WORK INSTRUCTIONS >> Set down exactly the lines in the records below that run from the line with "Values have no" to the line with "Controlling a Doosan", inclusive, and nothing more.

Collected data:
+ + + + + + +

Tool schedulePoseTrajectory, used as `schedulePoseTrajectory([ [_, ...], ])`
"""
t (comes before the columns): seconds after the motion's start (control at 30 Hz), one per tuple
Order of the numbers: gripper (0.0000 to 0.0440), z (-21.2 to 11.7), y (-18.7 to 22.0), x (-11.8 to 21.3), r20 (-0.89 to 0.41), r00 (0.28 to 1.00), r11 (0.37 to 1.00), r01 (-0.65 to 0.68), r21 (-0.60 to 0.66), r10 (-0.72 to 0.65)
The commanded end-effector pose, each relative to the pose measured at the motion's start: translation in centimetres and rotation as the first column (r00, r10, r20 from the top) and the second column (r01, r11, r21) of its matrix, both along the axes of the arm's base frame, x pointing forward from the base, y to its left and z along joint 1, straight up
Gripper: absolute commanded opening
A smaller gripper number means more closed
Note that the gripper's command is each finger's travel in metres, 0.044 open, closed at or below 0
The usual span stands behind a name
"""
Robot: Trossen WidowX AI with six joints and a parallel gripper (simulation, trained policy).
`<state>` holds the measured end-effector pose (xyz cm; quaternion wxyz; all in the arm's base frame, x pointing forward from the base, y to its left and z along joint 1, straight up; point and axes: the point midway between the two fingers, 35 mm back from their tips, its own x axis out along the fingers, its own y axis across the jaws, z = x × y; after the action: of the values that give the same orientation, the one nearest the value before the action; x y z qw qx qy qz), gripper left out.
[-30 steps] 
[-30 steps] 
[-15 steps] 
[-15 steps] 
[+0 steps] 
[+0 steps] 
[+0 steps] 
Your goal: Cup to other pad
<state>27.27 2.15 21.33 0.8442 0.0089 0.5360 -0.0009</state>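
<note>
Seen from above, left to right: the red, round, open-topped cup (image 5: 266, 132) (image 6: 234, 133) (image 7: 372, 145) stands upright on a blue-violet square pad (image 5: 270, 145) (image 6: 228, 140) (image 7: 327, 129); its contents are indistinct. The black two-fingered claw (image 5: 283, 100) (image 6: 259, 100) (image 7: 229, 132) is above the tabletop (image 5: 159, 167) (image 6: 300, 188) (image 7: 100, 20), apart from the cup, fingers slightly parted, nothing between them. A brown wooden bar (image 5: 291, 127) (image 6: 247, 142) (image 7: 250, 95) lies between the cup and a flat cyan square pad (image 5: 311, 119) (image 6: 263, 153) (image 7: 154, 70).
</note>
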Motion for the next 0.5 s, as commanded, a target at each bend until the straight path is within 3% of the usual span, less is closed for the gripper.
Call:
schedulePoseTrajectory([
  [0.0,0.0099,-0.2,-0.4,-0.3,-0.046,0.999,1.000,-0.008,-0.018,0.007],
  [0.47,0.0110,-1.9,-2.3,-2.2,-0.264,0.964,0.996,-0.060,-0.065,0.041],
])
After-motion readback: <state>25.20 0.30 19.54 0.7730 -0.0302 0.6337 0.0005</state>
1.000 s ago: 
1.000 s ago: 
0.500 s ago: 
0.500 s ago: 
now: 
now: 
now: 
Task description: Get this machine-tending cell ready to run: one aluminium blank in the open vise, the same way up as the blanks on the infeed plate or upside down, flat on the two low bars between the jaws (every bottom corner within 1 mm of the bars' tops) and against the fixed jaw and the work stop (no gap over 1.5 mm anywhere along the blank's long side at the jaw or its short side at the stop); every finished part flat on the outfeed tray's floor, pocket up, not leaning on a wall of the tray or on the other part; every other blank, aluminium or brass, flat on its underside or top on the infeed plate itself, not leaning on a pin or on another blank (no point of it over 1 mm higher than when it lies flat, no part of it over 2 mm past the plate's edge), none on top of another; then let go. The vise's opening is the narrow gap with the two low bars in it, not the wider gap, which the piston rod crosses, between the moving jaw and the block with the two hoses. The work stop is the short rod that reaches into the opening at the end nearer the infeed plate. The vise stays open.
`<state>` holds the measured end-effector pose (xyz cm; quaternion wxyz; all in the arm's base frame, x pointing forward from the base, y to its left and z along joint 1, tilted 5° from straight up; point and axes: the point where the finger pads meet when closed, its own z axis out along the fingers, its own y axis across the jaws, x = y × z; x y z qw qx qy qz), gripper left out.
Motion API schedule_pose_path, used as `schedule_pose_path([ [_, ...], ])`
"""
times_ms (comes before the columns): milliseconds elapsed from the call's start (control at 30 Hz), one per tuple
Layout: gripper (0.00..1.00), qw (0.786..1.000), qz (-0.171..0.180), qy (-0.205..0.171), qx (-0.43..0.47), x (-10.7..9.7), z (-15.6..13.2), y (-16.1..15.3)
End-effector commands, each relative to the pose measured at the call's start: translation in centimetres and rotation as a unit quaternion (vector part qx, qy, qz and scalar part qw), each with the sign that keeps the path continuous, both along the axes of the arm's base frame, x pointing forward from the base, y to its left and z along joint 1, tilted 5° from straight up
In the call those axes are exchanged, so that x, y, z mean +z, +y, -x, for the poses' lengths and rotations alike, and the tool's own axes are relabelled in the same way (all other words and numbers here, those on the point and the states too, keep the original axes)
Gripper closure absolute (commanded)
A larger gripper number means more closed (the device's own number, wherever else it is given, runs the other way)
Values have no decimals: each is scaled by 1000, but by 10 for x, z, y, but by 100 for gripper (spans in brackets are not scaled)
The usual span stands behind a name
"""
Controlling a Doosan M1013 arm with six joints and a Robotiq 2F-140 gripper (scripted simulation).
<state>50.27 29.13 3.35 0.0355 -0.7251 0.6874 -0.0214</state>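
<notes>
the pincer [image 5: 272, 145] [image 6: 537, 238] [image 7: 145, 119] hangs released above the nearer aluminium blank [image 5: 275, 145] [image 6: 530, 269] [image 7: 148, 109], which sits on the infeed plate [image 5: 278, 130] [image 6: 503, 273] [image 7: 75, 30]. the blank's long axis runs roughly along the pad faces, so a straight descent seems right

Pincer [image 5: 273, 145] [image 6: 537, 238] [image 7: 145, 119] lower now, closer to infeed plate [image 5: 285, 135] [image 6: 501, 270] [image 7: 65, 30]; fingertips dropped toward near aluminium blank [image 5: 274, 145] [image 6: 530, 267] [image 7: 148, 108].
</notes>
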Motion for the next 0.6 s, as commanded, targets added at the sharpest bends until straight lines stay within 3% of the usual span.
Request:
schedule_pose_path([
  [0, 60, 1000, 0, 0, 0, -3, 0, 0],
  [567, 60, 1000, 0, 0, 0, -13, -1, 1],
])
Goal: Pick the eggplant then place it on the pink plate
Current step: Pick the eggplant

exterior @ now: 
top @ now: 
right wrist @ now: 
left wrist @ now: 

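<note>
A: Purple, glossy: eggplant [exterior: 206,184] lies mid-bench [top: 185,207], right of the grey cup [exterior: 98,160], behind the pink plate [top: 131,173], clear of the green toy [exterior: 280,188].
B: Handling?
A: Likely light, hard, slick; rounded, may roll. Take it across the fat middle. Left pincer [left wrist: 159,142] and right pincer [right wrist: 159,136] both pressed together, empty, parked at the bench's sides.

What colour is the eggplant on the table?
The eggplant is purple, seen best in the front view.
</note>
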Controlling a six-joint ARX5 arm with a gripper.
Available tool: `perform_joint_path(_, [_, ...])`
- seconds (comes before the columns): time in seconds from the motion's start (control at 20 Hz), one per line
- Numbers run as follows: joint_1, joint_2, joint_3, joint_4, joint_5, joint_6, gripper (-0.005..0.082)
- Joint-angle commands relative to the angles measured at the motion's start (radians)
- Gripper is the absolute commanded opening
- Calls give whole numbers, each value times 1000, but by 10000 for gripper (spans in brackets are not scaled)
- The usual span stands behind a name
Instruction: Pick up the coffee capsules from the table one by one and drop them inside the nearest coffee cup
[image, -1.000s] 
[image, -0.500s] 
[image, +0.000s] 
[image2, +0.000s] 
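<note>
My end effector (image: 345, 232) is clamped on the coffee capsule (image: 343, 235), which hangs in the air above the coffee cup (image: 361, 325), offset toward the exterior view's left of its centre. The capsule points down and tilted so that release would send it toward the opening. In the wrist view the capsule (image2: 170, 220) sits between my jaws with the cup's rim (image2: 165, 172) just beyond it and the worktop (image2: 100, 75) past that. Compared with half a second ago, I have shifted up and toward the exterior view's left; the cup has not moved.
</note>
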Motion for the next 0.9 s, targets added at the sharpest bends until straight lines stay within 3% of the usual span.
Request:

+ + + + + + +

YOUR SOLUTION >>
Values have no decimals: each is scaled by 1000, but by 10 for x, z, y, but by 100 for gripper (spans in brackets are not scaled)
The usual span stands behind a name
"""
Controlling a Doosan M1013 arm with six joints and a Robotiq 2F-140 gripper (scripted simulation).

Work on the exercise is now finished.